Work instruction: Once you find the line with "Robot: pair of" in the data that follows, repeat it and every line after it exactly, through the line with "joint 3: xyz".

=== Supplied information ===

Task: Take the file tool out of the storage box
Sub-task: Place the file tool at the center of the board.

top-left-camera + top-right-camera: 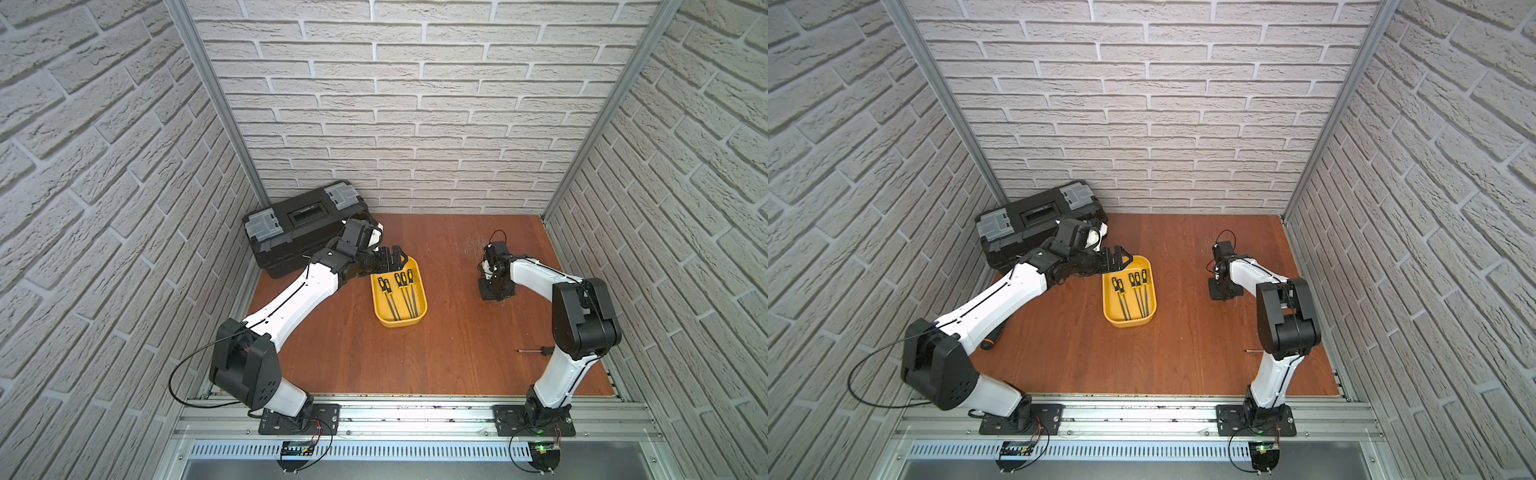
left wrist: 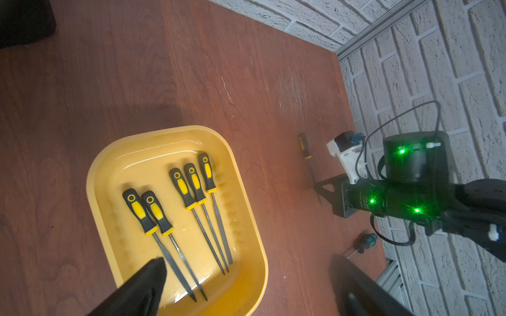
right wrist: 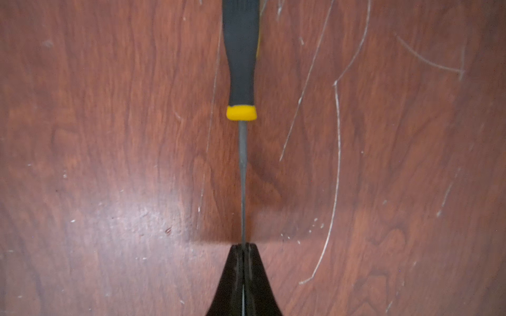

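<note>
The storage box [image 1: 420, 309] [image 1: 1150, 309] [image 2: 94, 175] is a shallow yellow tray at mid-table. Several file tools [image 1: 401, 291] [image 1: 1133, 291] [image 2: 191, 186] with black and yellow handles lie in it. My left gripper [image 1: 397, 255] [image 1: 1121, 255] [image 2: 246, 262] hangs open over the tray's far end, holding nothing. To the right, away from the tray, my right gripper [image 1: 492, 293] [image 1: 1223, 293] [image 3: 243, 246] points down, shut on the thin blade of another file tool [image 3: 241, 54] [image 2: 305, 147]. That file is level and low at the table. Whether it touches the wood I cannot tell.
A large black toolbox [image 1: 299, 228] [image 1: 1034, 224] with grey latches stands at the back left, beside my left arm. A small screwdriver [image 1: 536, 351] [image 2: 367, 242] lies near my right arm's elbow. Another dark-handled tool [image 1: 990, 338] lies under my left arm. Brick walls close three sides.
</note>
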`<act>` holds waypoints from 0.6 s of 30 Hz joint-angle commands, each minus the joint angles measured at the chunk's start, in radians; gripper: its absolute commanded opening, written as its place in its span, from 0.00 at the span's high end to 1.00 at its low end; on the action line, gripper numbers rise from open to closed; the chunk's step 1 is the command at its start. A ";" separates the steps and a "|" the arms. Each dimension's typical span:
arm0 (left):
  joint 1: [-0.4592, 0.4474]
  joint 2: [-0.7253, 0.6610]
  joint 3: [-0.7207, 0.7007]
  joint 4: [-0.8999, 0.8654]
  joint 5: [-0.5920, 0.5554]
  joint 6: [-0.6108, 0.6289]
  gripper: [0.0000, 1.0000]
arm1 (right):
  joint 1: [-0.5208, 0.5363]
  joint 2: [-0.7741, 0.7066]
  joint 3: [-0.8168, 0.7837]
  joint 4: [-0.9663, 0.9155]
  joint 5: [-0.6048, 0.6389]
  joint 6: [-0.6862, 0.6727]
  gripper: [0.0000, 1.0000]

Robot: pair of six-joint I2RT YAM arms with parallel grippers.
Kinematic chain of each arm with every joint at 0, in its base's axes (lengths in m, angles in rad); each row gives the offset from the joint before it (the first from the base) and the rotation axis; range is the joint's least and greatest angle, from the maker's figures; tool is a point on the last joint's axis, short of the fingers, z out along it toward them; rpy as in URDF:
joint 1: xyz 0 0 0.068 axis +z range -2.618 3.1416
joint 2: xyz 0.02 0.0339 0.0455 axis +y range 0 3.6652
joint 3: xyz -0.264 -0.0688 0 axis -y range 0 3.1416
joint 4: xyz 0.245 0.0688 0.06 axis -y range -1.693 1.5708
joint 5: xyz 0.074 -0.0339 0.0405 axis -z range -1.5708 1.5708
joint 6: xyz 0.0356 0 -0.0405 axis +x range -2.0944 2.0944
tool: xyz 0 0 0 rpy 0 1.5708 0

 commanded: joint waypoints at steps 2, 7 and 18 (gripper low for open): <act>-0.005 -0.026 -0.012 -0.002 -0.006 0.032 0.01 | -0.005 -0.004 0.022 0.019 0.018 0.007 0.97; -0.007 -0.025 -0.012 -0.002 -0.011 0.034 0.01 | -0.005 -0.002 0.014 0.027 0.023 0.014 0.90; -0.016 0.023 0.016 -0.038 -0.066 0.056 0.02 | -0.005 -0.038 0.026 0.010 0.030 0.002 0.78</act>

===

Answer for this exercise:
Robot: pair of six-joint I2RT YAM arms with parallel grippers.
Kinematic chain of each arm with every joint at 0, in its base's axes (lengths in m, angles in rad); each row gives the offset from the joint before it (the first from the base) and the rotation axis; range is the joint's least and greatest angle, from the maker's figures; tool is a point on the last joint's axis, short of the fingers, z out along it toward them; rpy as in URDF:
joint 1: xyz 0 0 0.068 axis +z range -2.618 3.1416
joint 2: xyz 0.02 0.0339 0.0455 axis +y range 0 3.6652
joint 3: xyz -0.264 -0.0688 0 axis -y range 0 3.1416

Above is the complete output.